‘Henry IV’ is an interactive, yet inaccessible experience

This play reflects a different side of Shakespeare’s writings, focusing on a rebellion and allowing for love stories to take a backseat.

This play reflects a different side of Shakespeare’s writings, focusing on a rebellion and allowing for love stories to take a backseat.

Image By: Photo Courtesy of The Bartell Theater

I entered The Bartell Theater a little before four o’clock on a Sunday afternoon. The local theater looked like everything you’d imagine it would: a modest waiting room with a family of welcoming, eager staff and an intimate black box theater for the main event. I glanced over to a slightly ajar door that revealed a cast member preparing his lines for his upcoming performance of the Shakespeare play, “Henry IV.” This play reflects a different side of Shakespeare’s writings, focusing on a rebellion and allowing for love stories to take a backseat. For those who have not spent their free time immersing themselves in Shakespeare’s works, “Henry IV” mainly revolves around two plots that eventually intersect with one pivotal battle. One plot surrounds King Henry IV, Prince Hal and Prince Harry while the other focuses on the Percys, a family of noblemen, who want to rebel against the king for refusing to pay his debt.

About 10 minutes before the production began, a few characters playfully conversed with the audience. Some people nervously laughed as the character Poins sat beside them and made raunchy jokes; others took great fun in testing just how well these actors could stay in character. The cast then scattered and the play began with Falstaff, a local drunkard, sitting at a lone table in a pub. The tavern scenes were filled with impromptu riffs, dance and a gang of drunk commoners. If there was one takeaway from these scenes, it was that the actors were deliberately and skillfully cast for their parts. Sam White, who portrayed Falstaff, could not have been better suited to play an unfiltered father substitute for Prince Hal. His grand, drunk on life — and wine, frequently referred to as sack throughout the play — demeanor helped the audience better understand his character. This was especially helpful considering Shakespeare can be difficult to comprehend. Additionally, the actor who played Poins was extremely memorable. Playing a part intended for a male, Annalyse Lapajenko put a wonderful spin on the character that added more excitement and mischief to the first half of the play. Overall, each role was well-cast.

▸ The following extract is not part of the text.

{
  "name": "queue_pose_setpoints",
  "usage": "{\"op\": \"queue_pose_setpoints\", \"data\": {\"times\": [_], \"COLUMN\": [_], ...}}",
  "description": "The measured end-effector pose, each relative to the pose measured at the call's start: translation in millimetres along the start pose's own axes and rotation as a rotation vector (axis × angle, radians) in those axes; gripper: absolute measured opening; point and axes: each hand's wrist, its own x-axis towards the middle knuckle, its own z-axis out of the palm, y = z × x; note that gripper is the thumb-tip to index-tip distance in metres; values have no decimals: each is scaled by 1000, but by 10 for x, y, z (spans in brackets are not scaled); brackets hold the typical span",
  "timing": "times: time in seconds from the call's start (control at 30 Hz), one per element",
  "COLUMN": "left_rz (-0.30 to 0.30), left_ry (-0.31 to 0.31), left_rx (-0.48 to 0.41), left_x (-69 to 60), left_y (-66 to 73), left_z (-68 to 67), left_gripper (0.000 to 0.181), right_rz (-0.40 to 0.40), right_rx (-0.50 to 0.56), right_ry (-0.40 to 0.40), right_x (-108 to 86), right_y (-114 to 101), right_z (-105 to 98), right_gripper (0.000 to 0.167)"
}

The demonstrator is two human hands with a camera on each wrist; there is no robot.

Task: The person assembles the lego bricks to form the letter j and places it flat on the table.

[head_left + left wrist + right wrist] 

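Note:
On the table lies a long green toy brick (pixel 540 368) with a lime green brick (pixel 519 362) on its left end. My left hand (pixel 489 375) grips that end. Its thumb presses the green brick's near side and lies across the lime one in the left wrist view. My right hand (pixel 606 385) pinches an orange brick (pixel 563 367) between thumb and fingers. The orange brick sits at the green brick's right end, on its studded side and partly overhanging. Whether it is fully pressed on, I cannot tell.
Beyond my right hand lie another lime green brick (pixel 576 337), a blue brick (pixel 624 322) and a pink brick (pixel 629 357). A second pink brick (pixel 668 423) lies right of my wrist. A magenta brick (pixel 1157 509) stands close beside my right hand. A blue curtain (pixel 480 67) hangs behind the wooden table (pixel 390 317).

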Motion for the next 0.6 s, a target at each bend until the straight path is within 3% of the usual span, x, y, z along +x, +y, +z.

The actors’ fluidity in reciting some fairly difficult lines was artful. It was easy to tell they had practiced religiously and had done their research on the meaning of each line. They also worked very well in a small space with little to no props, as they relied simply on the story and language itself. However, with this beautifully complex language comes a great deal of confusion for the audience. Not having read the play myself, there were multiple times when I had little idea of what was happening. Considering the fact that the play focuses on two plots, it was hard to differentiate exactly who was involved with what story. I overheard another group of girls discussing their bewilderment during intermission and began to feel bad that we couldn’t fully appreciate the play because we simply did not do our research.

With that, I think everyone who is planning to go to a Shakespeare play (which you definitely should!) needs to recognize that with great playwriting comes great responsibility. In other words, you need to do your homework before you arrive. Of course, it would be most beneficial if you read the play in its entirety and discussed it before seeing it live. That said, not all of us have time to read Shakespeare between classes or on our lunch break. Luckily, I have a few ways to cheat. First, you can pop in your headphones before bed and listen to an audio version of the play (they are easy to find on YouTube). It would help to read along with the book — that way you can really get a feel for who is saying what and how it is being said. The audio recordings are only a few hours, which is really not bad when split up over a few nights — and pretty relaxing. Other than that, there is always SparkNotes. Even if you have to scroll through the plot overview on your phone 10 minutes before the play, it will at least give you a loose summary of the story. Really, there is no shortage of online sources for interpretations, modern versions or summaries of Shakespeare’s works.

Overall, the play was as impactful as it could have been without reading it in advance. The experience taught me less about Shakespeare and more about one’s role as an audience member when going to see a Shakespeare play. Perhaps this is what the Bard intended, or at least the goal of the actors at The Bartell. They clearly wanted the show to be interactive, and although I was not left thinking about the content of the play, I was definitely left reflecting on the experience after the blackout.